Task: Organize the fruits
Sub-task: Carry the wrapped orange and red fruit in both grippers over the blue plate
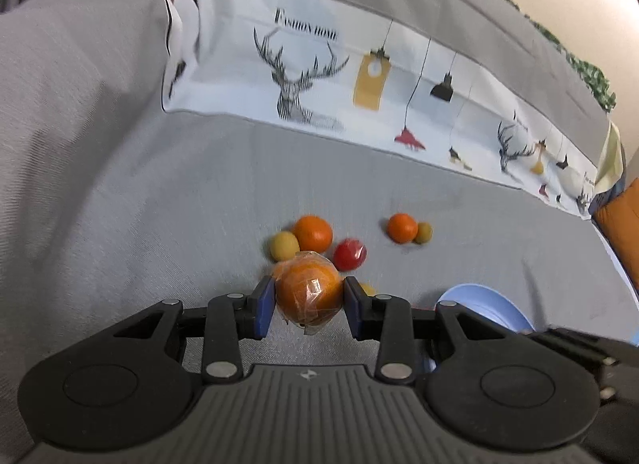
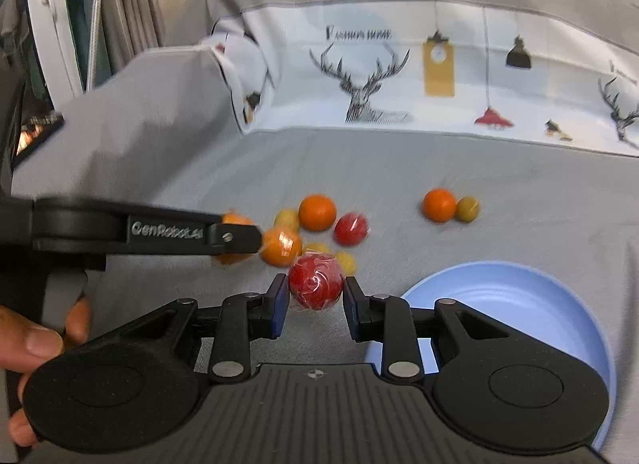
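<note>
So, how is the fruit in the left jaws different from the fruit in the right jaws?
The orange in the left gripper is orange and looks bigger, touching both pads. The red fruit in the right gripper is red and looks smaller; I cannot tell if the jaws pinch it. Both are round and wrapped in clear film.

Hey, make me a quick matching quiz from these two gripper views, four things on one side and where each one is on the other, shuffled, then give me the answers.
Things:
1. wrapped orange
2. wrapped red fruit
3. blue bowl
4. small orange with an olive-yellow fruit

Places:
A. lying on the grey cloth, apart to the right of the main cluster
B. between the left gripper's pads
C. on the cloth at lower right
D. between the right gripper's pads

Pairs: 1-B, 2-D, 3-C, 4-A
</note>
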Demonstrator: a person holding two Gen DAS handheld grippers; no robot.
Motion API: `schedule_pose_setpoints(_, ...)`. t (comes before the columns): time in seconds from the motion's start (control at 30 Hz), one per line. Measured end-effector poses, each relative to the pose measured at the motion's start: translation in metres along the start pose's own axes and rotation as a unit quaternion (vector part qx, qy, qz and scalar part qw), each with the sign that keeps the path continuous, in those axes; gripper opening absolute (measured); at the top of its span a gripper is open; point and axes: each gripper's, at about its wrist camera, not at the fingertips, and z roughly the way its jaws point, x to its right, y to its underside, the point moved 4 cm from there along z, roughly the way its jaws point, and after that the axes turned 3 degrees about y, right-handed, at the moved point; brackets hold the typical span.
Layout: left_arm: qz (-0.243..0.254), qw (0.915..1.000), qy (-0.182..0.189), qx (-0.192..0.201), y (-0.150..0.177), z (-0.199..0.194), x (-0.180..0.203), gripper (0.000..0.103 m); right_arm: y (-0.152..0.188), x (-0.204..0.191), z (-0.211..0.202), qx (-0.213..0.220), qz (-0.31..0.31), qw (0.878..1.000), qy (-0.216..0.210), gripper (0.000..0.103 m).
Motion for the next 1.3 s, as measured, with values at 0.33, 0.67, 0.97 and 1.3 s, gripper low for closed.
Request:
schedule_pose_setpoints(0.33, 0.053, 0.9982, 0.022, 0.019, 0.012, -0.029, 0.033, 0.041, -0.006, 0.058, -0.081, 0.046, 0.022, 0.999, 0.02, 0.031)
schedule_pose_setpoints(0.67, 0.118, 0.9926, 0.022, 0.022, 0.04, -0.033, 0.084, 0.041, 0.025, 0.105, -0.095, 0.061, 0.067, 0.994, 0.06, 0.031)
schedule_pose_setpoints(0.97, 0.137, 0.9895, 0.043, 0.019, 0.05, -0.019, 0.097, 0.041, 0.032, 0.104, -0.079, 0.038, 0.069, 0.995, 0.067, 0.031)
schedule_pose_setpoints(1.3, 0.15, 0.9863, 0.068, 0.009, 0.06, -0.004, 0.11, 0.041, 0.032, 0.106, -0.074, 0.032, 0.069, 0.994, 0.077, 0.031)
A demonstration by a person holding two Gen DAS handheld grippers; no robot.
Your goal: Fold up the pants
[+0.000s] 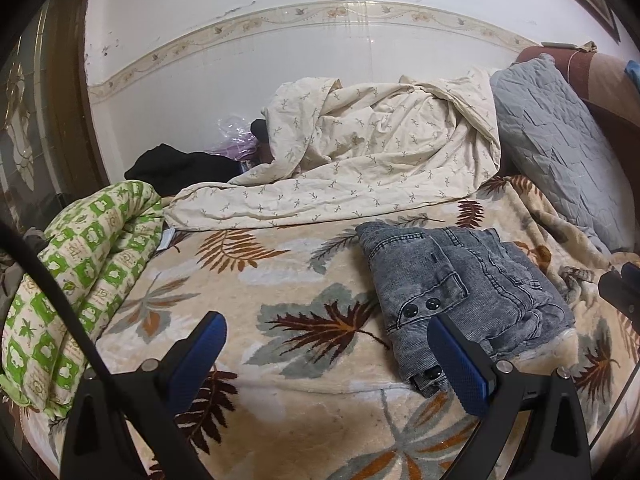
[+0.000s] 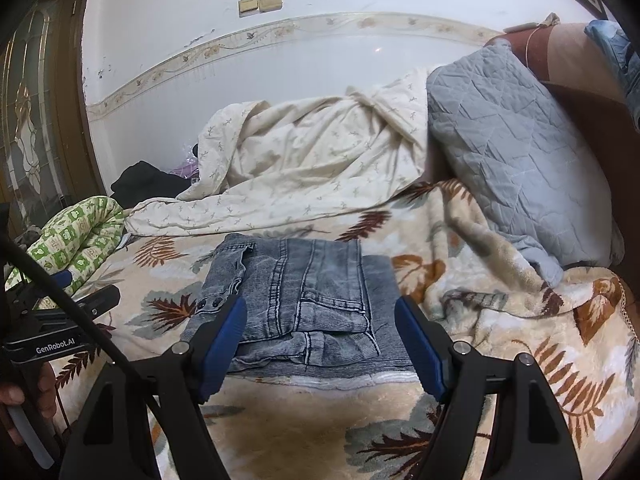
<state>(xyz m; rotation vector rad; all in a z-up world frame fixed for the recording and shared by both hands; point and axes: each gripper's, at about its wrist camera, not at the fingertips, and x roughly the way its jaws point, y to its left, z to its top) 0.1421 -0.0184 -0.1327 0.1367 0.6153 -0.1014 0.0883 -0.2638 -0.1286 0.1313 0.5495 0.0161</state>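
Note:
A pair of grey-blue denim pants (image 1: 460, 292) lies folded into a compact stack on the leaf-patterned blanket (image 1: 280, 292). In the right wrist view the folded pants (image 2: 296, 304) sit straight ahead. My right gripper (image 2: 320, 340) is open just in front of the stack's near edge, with nothing between its blue pads (image 2: 226, 332). My left gripper (image 1: 324, 352) is open too, hovering over bare blanket to the left of the stack; its right pad (image 1: 456, 364) overlaps the pants' near corner in the picture. The left gripper (image 2: 60, 304) also shows at the left edge of the right wrist view.
A rumpled cream quilt (image 1: 360, 152) lies behind the pants against the white wall. A grey quilted pillow (image 1: 560, 148) leans at the right. A rolled green-patterned quilt (image 1: 76, 276) lies at the left. Dark clothes (image 1: 180, 168) sit at the back left. A hand (image 2: 24, 404) holds the left gripper's handle.

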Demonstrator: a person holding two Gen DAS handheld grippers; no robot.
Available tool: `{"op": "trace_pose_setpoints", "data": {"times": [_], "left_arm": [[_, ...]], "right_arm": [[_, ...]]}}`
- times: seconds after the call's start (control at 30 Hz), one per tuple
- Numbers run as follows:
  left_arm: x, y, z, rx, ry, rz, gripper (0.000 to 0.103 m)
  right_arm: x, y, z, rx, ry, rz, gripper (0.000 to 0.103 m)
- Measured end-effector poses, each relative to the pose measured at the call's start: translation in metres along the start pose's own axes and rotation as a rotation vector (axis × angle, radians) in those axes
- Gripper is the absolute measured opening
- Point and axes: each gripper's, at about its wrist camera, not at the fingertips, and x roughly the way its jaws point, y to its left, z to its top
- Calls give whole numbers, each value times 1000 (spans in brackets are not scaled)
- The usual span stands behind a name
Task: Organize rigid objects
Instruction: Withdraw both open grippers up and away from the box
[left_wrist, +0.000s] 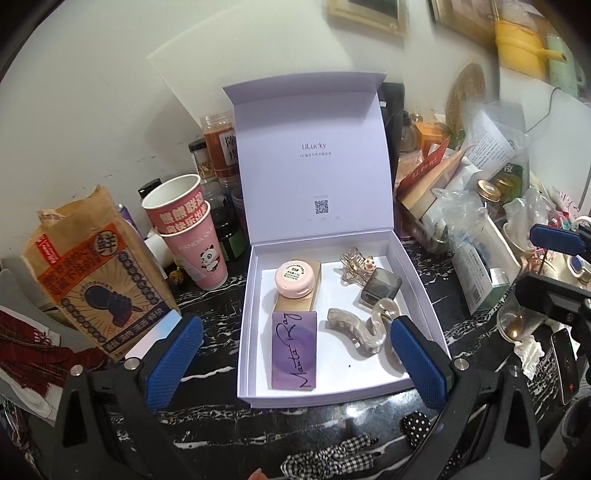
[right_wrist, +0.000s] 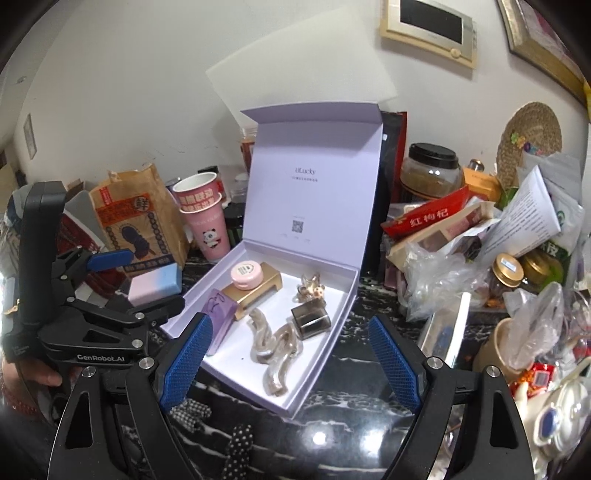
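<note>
A pale lilac box (left_wrist: 413, 280) sits open on a black marbled desk (left_wrist: 207, 317), its lid (left_wrist: 314, 166) standing upright at the far edge. Inside, toward the far left corner, a round pink compact (left_wrist: 294, 277) rests on top of a gold case (left_wrist: 308, 291); a purple card with handwriting (left_wrist: 294, 350) lies just in front of the case, along the left wall toward the near edge. Near the far right corner sits a clear claw clip with a small pig charm (left_wrist: 356, 266), and a smoky grey square container (left_wrist: 380, 290) lies just beside it. Two pearly wavy hair clips (left_wrist: 354, 334) lie side by side toward the near right corner. The left gripper (left_wrist: 295, 365) hangs over the near edge of the box with its blue pads (left_wrist: 173, 362) spread wide and nothing between them. The right gripper (right_wrist: 291, 363) hovers by the box's near corner, its pads likewise apart and empty. Stacked paper cups (left_wrist: 192, 236) and a brown paper bag (left_wrist: 92, 280) stand left of the box; a checked fabric scrunchie (left_wrist: 328, 458) lies at the desk's near edge
</note>
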Motion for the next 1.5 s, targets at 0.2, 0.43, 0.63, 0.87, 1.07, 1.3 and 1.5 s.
{"op": "trace_pose_setpoints", "data": {"times": [0.2, 0.43, 0.63, 0.87, 1.07, 1.3, 1.5], "left_arm": [[-18, -3, -13, -2, -4, 5, 103], [-31, -7, -33, -11, 5, 9, 103], [-37, -10, -52, -34, 14, -7, 103], [-40, -13, -75, -53, 26, -19, 103], [-34, -18, -94, -42, 64, -43, 103], [-26, -20, -114, -62, 99, -74, 103], [-13, -21, -133, -74, 131, -112, 103]], "right_arm": [[-16, 5, -12, -12, -15, 4, 88], [-28, 11, -31, -13, -10, 11, 88], [-35, 16, -48, -5, -3, 24, 88], [-36, 19, -69, 4, 14, 38, 88], [-32, 24, -86, 18, 36, 52, 88], [-22, 28, -108, 31, 68, 88, 88], [-11, 33, -126, 23, 85, 95, 88]]}}
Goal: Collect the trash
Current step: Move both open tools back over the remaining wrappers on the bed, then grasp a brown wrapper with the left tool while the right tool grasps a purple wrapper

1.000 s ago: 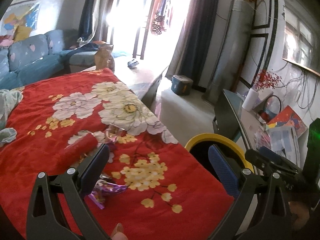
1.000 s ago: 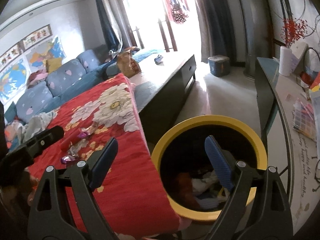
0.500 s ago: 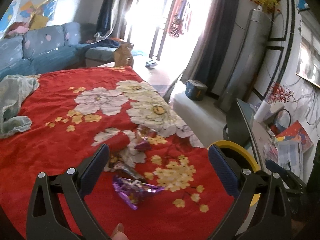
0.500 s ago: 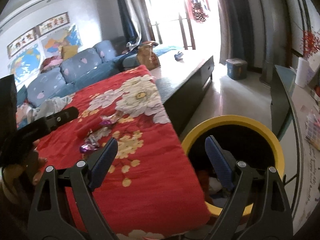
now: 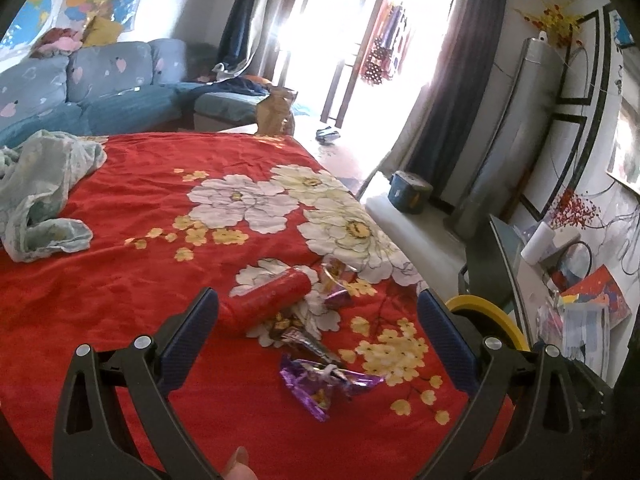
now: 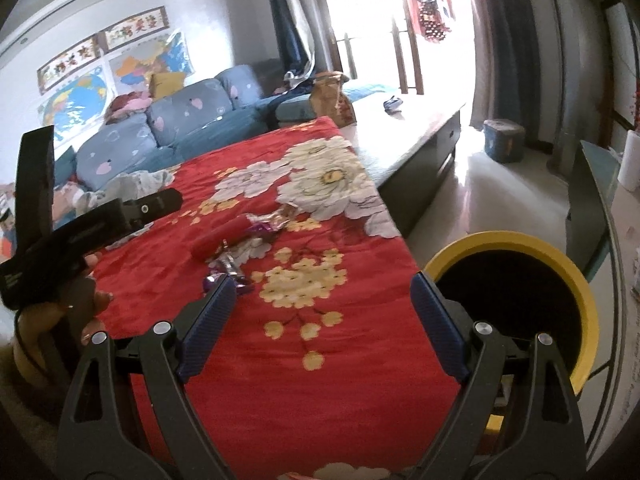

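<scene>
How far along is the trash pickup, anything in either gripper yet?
Nothing in hand: the left gripper and right gripper are both open and empty. Done: cannot tell, the yellow bin looks dark inside. Left on the red cloth: the purple wrapper, the red tube and small wrappers beside it.

Two wrist views angled down along open fingers, sharing red floral cloth [image 5: 120,280] and yellow-rimmed bin [image 6: 560,256].
</scene>
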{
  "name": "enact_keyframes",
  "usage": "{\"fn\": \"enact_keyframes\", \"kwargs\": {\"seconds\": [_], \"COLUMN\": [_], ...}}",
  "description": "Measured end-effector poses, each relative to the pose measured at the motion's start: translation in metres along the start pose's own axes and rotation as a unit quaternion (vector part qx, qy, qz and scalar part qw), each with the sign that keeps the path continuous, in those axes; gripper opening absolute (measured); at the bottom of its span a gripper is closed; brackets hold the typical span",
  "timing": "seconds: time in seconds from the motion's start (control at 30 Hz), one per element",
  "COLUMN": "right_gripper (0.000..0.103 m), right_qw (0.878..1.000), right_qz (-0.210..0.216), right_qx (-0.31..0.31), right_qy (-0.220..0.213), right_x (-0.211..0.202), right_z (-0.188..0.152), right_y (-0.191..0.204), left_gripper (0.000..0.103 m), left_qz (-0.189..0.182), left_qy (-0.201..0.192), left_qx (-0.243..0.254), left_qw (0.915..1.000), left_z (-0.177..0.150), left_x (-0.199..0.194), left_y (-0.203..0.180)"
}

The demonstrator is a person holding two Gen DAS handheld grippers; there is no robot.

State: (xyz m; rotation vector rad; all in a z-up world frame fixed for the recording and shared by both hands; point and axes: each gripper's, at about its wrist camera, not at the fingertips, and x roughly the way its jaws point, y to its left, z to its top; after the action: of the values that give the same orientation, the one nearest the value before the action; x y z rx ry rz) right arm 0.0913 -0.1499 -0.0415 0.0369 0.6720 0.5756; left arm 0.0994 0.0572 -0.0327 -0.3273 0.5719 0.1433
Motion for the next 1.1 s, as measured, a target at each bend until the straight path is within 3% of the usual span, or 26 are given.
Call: {"fn": "enact_keyframes", "kwargs": {"seconds": [0.33, 0.4, 0.73, 0.8, 1.03, 1.1], "right_gripper": [0.077, 0.070, 0.047, 0.040, 0.029, 0.020], "right_qw": [0.998, 0.996, 0.991, 0.989, 0.984, 0.983], "right_qz": [0.034, 0.051, 0.080, 0.085, 0.101, 0.100], "right_qx": [-0.049, -0.054, -0.089, -0.098, -0.126, -0.131], "right_qy": [0.026, 0.040, 0.063, 0.065, 0.080, 0.086], "right_x": [0.022, 0.031, 0.057, 0.061, 0.074, 0.079], "right_z": [-0.001, -0.002, -0.007, -0.007, -0.009, -0.011], "right_y": [0.035, 0.041, 0.062, 0.066, 0.079, 0.080], "left_gripper": [0.093, 0.082, 0.052, 0.048, 0.045, 0.045], "left_qz": [0.015, 0.012, -0.030, -0.038, -0.060, -0.062], "left_qy": [0.020, 0.028, 0.087, 0.092, 0.112, 0.118], "left_qx": [-0.033, -0.042, -0.075, -0.077, -0.074, -0.072], "left_qw": [0.9991, 0.9987, 0.9929, 0.9920, 0.9892, 0.9885], "left_z": [-0.001, -0.004, -0.016, -0.016, -0.018, -0.019], "left_x": [0.004, 0.006, 0.029, 0.033, 0.049, 0.054], "left_y": [0.036, 0.043, 0.059, 0.057, 0.050, 0.048]}}
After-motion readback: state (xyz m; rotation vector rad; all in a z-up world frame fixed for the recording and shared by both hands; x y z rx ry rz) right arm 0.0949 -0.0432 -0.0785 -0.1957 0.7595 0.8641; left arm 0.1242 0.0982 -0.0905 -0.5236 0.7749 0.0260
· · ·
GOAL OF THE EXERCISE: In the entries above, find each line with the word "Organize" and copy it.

RESULT BELOW:
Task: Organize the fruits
Task: Organize rigid objects

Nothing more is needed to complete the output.